Nitekim cinayetin ilk anından itibaren basının, gerçek haber peşindeki gazetecilerin duyarlılığı, Ali İsmail’in arkadaşları ve Eskişehirli gençlerin ve avukatların gayretleriyle bu hunharca cinayet faili meçhul olmaktan kurtuldu! Dün de görüldü ki, Türkiye’nin ilerici demokrat kamuoyu, bu davayı kendi davası, bir “Türkiye davası”, demokratik Türkiye mücadelesinin bir davası olarak görmektedir.

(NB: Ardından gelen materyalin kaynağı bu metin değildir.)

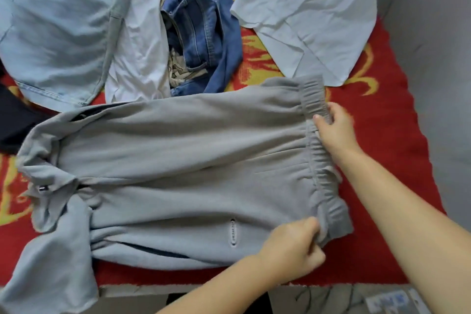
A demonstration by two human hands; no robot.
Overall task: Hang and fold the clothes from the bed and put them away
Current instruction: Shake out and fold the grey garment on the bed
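Observation:
A grey sweatshirt (178, 160) lies spread flat across the near part of the bed, its collar to the left and its ribbed hem to the right. My right hand (336, 127) pinches the far end of that hem. My left hand (293, 250) grips the near end of the hem, fingers curled into the fabric. One sleeve hangs over the bed's front edge at the lower left.
The bed has a red and yellow blanket (387, 115). Behind the sweatshirt lie a light blue denim shirt (56, 33), a white garment (142, 46), blue jeans (201, 28) and a pale shirt (311, 15). A dark garment (15, 120) is at the left edge, a grey wall (438, 58) at the right.

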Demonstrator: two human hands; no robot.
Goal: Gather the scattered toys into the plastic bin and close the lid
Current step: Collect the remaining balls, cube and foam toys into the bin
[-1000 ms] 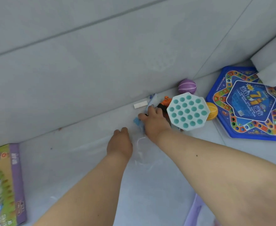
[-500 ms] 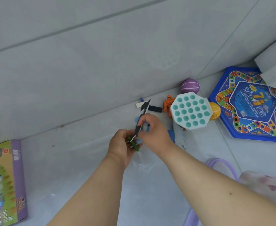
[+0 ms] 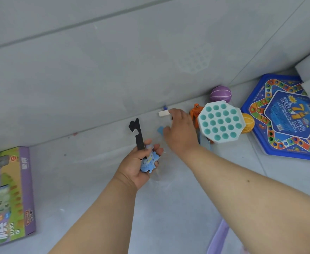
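Centre frame: left hand [image 3: 138,165] gripping black jagged puzzle piece [image 3: 137,133] and blue pieces [image 3: 149,163]; right hand [image 3: 179,131], fingers extended, touching white block [image 3: 164,113] just above; plastic bin unseen.

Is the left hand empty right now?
No, the left hand grips a black jagged flat piece that sticks up from it and some pale blue pieces.

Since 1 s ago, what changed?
The left hand came off the floor and now grips the black piece and blue pieces. The right hand let go of the black piece and reached back toward the white block. Pop toy, balls, orange figure, and board stayed put.
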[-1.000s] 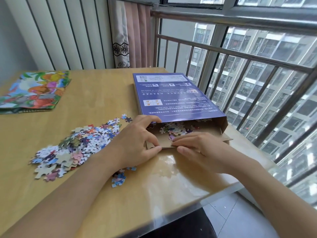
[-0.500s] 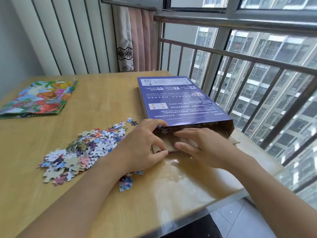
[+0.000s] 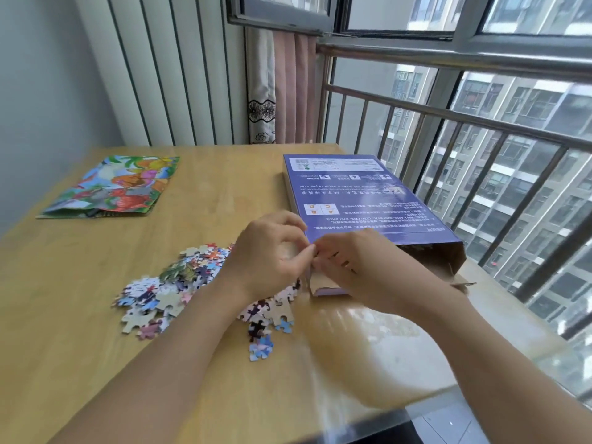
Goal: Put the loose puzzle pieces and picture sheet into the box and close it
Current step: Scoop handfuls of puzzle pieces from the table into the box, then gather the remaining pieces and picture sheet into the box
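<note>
- Left hand (image 3: 272,251) and right hand (image 3: 358,267), fingers curled, meet at the open near end of the purple box (image 3: 358,203); what they grasp is unclear.
- Box print reads "A B C D", "About 14 years old".
- Loose puzzle pieces (image 3: 173,290) lie left; picture sheet (image 3: 112,187) lies far left on the surface (image 3: 224,174).

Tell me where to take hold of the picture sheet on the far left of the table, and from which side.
Grip the picture sheet at its near edge, coming from the near side with the left hand. It lies flat on the table, and that edge looks slightly lifted and layered, so fingers could probably slip under there. No puzzle pieces lie on it.
</note>
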The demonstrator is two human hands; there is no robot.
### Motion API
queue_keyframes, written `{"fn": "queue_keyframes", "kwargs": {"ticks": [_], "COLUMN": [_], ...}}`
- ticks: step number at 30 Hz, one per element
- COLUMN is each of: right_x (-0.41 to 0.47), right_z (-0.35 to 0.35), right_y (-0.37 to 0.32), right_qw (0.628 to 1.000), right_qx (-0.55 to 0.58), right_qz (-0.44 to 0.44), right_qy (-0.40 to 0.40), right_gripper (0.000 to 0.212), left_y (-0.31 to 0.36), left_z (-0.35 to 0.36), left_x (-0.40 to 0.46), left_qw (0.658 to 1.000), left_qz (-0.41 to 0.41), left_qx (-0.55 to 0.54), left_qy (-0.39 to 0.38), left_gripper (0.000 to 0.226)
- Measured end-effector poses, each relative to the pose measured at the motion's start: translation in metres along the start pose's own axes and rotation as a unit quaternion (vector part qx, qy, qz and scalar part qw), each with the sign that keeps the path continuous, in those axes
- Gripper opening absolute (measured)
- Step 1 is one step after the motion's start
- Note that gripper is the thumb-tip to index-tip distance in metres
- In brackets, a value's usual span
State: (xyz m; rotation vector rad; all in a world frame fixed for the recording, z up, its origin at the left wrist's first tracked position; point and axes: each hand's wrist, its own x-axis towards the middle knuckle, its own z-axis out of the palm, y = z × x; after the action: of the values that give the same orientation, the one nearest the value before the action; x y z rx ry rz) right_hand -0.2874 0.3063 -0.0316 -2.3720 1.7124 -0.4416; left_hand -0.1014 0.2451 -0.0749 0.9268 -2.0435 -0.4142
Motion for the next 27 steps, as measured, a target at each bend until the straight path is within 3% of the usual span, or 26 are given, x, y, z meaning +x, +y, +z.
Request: {"fn": "queue_keyframes", "kwargs": {"ticks": [4, 9, 13, 21, 27], "right_x": [0.056, 0.13, 0.18, 0.228, 0.231], "right_z": [0.016, 0.055, 0.08, 0.101, 0.105], "right_y": [-0.045, -0.082, -0.098, -0.108, -0.118], "right_qw": [0.997, 0.995, 0.997, 0.996, 0.998], "right_qx": [0.019, 0.013, 0.029, 0.062, 0.033], "right_qz": [-0.067, -0.096, -0.061, -0.032, -0.045], "right_qy": [0.043, -0.009, -0.027, -0.062, -0.027], "right_gripper": [0.035, 0.051, 0.056, 0.054, 0.052], "left_y": [-0.031, -0.087, -0.125, -0.2, -0.216], "left_z": [-0.048, -0.1, -0.117, -0.164, -0.162], "left_x": [0.007, -0.003, -0.013, -0.022, 0.009], "left_qw": [0.987, 0.929, 0.883, 0.869, 0.851], "left_qz": [-0.112, -0.295, -0.422, -0.372, -0.349], "left_qx": [0.037, 0.09, 0.131, 0.321, 0.388], "left_qy": [0.111, 0.206, 0.157, 0.057, 0.055], "left_gripper": [0.008, 0.009, 0.036, 0.09, 0.069]}}
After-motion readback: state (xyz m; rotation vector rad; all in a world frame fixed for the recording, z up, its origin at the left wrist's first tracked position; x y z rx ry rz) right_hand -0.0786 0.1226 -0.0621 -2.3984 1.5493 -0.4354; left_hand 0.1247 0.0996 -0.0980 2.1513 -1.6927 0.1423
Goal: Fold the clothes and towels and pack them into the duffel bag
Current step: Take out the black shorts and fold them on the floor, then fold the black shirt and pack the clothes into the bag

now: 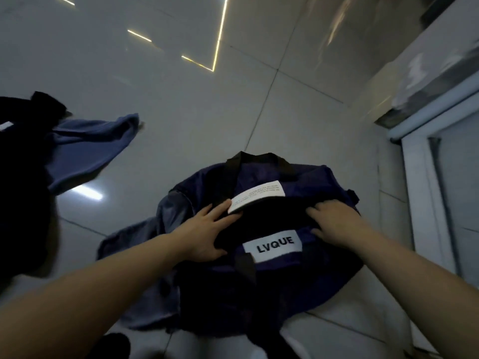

Onun içindir ki, dün binler Kayseri’ye akın etti.
Onun içindir ki, pek çok gazete ve TV kanalı bu davayı, sıradan bir cinayet davası olarak değil, Türkiye’nin özgürlük mücadelesinin bir davası olarak izledi.
Onun içindir ki, davaya dün fiilen katılan 300 avukat, bu davayı bağımsız yargı ve adalet arayışının bir sembolü olarak gördüğü için müdahil oldu.
Onun içindir ki, farklı milliyetten, farklı siyasi görüş ve inançtan vatandaşlar, pek çok siyasetçi, aydınlar, gençler, kadınlar ruhlarıyla, yürekleriyle, fizikleriyle Kayseri’deydi.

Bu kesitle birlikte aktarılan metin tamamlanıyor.